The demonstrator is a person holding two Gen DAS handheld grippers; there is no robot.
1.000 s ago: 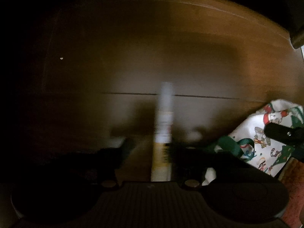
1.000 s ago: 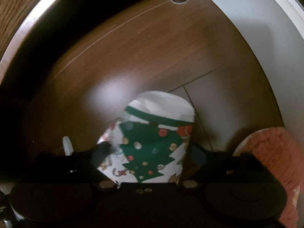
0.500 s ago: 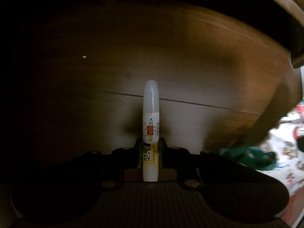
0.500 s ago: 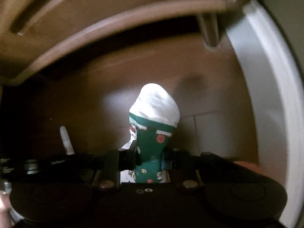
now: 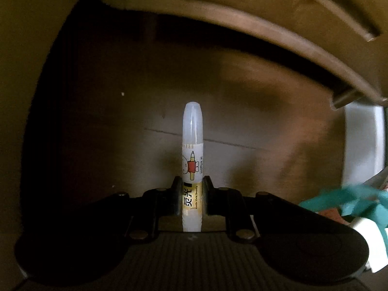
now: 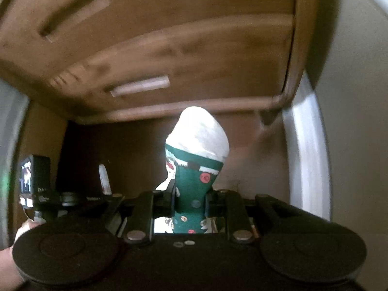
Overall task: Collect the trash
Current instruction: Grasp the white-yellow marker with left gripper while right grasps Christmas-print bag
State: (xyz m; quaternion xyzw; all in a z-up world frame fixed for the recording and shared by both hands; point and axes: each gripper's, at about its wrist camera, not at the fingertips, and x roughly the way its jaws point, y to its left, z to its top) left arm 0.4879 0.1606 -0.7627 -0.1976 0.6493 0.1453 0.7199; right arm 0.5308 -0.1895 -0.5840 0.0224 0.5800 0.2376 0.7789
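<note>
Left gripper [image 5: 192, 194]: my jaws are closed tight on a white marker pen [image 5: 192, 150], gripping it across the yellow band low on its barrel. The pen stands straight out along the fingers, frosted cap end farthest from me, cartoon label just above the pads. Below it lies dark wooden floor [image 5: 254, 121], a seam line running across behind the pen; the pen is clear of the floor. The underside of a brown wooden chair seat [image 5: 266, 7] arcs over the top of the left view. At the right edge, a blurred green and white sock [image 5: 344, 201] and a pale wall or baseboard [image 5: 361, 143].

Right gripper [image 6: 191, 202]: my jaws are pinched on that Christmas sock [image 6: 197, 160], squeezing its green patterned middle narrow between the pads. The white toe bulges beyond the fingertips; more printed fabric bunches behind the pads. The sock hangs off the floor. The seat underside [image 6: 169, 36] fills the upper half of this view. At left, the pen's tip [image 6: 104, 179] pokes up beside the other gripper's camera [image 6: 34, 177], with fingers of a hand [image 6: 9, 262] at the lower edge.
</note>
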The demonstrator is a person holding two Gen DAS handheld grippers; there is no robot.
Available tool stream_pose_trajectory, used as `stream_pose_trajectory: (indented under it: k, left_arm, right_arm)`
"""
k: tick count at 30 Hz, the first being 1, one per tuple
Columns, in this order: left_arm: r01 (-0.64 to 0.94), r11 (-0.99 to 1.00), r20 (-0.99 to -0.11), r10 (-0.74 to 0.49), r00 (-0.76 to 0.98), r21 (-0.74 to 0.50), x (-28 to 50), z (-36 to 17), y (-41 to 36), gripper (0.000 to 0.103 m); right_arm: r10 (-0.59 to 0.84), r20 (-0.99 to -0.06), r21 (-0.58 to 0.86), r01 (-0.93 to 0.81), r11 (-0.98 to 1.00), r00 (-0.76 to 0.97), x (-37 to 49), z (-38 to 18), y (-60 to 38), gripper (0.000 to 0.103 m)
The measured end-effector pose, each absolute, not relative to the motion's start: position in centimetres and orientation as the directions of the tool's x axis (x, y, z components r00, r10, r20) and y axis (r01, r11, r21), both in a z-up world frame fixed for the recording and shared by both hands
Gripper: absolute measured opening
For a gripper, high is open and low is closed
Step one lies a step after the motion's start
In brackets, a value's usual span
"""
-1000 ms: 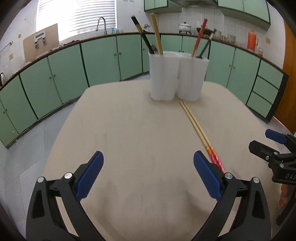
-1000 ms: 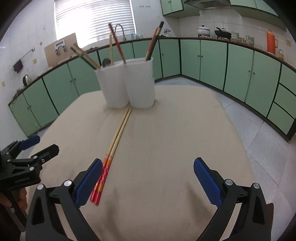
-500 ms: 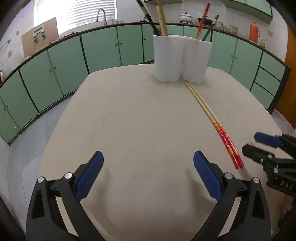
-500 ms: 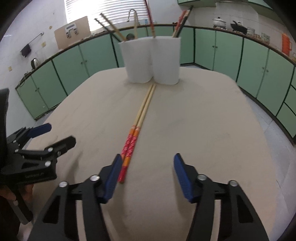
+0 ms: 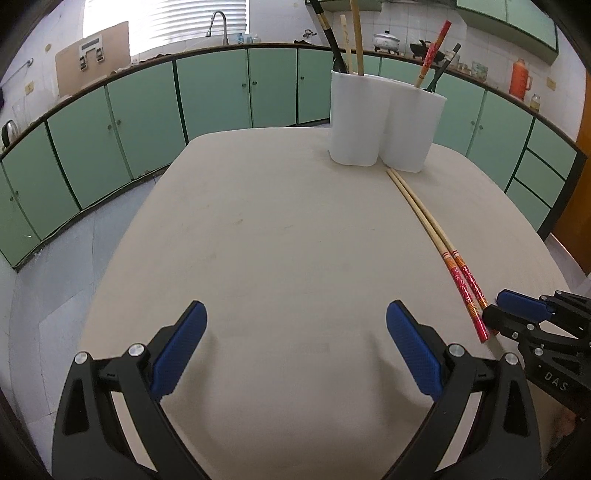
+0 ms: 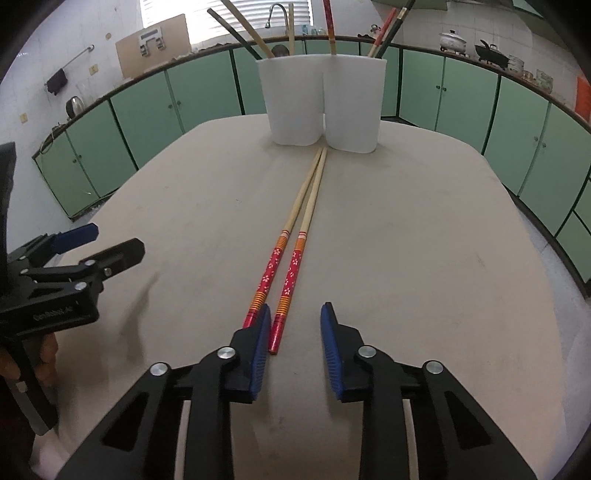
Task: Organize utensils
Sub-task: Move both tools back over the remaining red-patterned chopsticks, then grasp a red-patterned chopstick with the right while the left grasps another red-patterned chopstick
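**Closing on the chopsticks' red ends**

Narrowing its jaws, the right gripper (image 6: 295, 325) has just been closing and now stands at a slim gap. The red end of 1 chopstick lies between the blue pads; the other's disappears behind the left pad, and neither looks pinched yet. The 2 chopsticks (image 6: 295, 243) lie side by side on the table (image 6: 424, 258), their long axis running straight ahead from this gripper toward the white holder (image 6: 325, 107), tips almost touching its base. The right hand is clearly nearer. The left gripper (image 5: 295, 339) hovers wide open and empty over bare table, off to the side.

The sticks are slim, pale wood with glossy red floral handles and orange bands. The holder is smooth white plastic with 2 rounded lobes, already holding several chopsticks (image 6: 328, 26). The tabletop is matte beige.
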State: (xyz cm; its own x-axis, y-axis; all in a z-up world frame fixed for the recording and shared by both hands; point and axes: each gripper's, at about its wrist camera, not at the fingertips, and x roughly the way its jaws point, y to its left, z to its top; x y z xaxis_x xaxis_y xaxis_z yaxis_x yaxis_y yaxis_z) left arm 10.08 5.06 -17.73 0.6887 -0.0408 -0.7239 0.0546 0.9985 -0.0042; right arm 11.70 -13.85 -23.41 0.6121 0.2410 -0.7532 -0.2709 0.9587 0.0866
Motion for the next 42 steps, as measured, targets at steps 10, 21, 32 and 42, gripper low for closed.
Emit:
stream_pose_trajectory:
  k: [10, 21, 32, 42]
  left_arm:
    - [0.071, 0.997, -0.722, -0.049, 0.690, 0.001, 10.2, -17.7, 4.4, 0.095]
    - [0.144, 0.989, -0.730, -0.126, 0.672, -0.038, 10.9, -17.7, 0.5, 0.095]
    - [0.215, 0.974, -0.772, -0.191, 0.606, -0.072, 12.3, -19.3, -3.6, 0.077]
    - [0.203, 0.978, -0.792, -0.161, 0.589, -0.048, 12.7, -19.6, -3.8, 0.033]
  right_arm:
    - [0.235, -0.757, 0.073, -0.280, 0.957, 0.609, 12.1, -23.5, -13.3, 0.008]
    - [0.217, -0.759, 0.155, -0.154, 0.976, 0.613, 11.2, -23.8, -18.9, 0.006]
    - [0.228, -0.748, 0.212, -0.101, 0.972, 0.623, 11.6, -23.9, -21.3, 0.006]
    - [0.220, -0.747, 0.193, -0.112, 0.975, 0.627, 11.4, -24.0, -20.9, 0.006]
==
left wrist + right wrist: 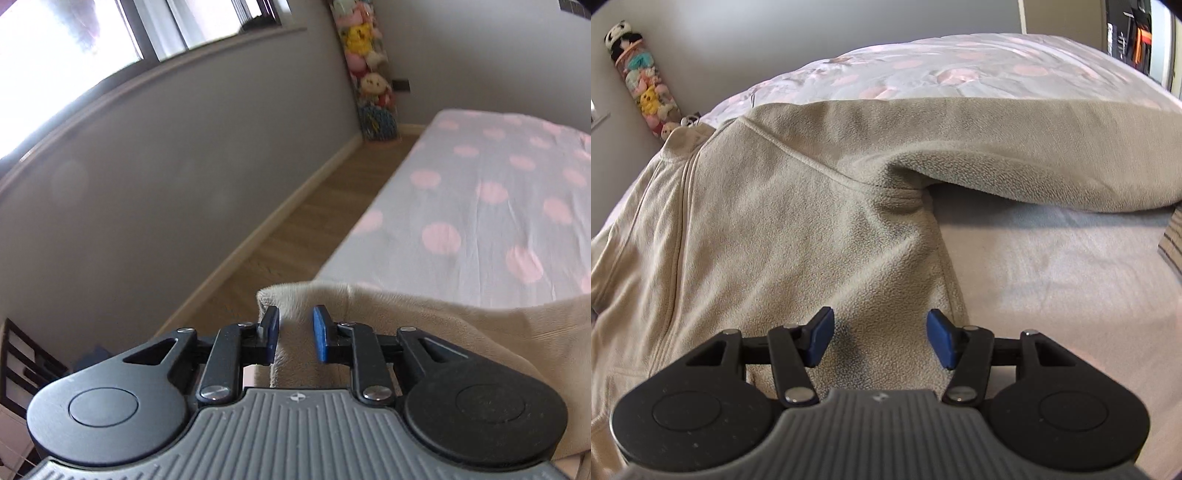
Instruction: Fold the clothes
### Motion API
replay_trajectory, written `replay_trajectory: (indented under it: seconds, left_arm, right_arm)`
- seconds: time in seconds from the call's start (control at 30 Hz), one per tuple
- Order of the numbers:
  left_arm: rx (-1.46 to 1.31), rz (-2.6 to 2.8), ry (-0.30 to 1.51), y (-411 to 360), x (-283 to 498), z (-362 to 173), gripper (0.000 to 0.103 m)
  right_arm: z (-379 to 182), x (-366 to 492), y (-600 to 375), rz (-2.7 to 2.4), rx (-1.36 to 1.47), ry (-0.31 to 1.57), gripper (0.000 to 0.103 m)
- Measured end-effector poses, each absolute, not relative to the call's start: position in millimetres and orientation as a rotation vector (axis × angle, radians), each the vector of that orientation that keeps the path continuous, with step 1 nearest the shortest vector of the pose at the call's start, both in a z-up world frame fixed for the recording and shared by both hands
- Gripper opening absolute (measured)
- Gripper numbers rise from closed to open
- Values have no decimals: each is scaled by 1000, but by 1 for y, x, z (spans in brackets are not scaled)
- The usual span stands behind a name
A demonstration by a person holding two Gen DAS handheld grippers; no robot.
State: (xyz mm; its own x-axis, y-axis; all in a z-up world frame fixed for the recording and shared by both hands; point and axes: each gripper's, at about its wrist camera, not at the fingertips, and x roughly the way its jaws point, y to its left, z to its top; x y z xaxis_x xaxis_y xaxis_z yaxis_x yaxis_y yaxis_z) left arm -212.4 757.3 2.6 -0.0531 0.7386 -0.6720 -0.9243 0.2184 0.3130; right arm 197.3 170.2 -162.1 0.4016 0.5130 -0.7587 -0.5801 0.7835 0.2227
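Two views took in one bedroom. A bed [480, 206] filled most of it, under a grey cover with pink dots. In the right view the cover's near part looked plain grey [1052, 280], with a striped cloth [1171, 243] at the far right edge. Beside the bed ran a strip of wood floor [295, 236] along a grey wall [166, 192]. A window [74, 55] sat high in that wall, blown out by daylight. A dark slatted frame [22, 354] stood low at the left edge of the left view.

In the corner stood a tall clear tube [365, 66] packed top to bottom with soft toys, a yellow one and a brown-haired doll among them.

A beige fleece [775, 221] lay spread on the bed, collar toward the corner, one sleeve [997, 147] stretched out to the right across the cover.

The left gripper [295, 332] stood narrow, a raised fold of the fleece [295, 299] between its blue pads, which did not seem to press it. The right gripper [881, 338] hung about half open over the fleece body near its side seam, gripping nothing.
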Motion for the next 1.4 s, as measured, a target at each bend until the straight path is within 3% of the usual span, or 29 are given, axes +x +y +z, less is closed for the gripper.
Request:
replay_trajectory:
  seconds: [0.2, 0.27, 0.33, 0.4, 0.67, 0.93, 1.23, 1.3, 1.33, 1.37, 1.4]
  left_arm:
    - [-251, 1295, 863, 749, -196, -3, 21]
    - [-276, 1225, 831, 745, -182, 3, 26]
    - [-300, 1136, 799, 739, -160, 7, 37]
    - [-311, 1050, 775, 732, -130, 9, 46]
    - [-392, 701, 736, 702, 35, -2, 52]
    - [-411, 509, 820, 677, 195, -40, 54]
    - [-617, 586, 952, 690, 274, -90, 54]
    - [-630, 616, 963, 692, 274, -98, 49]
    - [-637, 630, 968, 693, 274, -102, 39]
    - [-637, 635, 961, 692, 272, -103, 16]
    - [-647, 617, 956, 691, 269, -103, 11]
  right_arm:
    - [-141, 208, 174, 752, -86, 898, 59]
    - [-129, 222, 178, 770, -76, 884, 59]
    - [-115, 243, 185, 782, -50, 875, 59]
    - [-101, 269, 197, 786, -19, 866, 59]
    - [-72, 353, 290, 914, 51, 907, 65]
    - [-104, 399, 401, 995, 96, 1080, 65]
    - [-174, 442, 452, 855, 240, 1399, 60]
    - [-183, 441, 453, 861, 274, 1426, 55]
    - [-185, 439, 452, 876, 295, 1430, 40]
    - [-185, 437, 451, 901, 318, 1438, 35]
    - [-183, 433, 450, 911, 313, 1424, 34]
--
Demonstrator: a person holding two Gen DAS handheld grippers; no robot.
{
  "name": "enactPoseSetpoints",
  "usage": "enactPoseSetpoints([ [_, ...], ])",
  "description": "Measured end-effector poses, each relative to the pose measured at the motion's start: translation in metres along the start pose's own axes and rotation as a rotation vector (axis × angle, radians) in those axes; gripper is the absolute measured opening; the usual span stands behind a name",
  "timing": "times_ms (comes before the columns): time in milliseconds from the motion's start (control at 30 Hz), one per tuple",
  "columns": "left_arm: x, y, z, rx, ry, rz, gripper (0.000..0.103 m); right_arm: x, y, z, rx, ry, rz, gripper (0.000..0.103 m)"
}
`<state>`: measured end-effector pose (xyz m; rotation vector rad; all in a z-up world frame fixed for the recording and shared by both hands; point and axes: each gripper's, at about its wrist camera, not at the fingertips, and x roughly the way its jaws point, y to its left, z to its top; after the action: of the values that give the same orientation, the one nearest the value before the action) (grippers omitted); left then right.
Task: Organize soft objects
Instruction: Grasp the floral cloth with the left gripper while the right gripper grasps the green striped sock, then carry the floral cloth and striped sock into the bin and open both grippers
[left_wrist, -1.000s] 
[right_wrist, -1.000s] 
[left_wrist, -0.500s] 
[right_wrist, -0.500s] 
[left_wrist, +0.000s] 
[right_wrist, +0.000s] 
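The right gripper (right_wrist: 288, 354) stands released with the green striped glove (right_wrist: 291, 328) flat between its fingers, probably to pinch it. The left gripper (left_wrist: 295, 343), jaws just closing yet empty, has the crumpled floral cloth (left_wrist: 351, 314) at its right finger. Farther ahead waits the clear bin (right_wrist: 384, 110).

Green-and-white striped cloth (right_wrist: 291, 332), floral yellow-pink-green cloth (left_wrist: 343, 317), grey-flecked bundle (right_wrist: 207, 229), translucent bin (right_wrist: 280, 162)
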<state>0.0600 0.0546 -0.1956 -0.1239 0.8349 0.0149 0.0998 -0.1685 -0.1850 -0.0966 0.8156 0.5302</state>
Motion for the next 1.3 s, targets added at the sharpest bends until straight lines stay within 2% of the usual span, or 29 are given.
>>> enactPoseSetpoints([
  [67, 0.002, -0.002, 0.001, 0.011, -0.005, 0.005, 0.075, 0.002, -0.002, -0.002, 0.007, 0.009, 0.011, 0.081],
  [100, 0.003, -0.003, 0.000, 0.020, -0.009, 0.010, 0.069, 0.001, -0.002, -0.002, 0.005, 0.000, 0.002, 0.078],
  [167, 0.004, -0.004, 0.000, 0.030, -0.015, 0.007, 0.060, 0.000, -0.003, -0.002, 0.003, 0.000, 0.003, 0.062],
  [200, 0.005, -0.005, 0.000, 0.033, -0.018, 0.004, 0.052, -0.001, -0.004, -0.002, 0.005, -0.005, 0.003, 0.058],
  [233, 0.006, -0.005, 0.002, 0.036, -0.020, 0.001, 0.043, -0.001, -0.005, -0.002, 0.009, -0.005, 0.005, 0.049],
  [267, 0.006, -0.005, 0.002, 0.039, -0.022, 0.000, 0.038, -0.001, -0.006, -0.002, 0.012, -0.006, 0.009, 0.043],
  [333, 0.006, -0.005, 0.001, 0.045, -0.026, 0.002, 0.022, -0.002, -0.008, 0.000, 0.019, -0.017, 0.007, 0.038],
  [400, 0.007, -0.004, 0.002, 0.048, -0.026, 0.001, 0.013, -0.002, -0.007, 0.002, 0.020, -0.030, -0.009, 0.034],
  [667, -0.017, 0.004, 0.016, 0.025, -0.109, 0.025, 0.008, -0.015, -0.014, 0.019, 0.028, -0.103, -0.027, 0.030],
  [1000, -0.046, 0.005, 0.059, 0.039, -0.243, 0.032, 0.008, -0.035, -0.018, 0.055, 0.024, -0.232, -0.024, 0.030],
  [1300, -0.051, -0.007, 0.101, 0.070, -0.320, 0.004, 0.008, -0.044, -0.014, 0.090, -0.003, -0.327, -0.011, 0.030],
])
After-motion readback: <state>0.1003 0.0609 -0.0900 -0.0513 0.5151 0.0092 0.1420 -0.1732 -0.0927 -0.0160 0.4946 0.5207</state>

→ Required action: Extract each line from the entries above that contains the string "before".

→ Answer box:
  "timing": "times_ms (comes before the columns): time in milliseconds from the motion's start (control at 30 Hz), one per tuple",
`<state>`: measured end-effector pose (xyz m; rotation vector rad; all in a z-up world frame fixed for the recording and shared by both hands; point and axes: each gripper's, at about its wrist camera, not at the fingertips, and x roughly the way its jaws point, y to its left, z to its top; after the action: of the values that give the same orientation, the one nearest the value before the action) (grippers omitted); left then right.

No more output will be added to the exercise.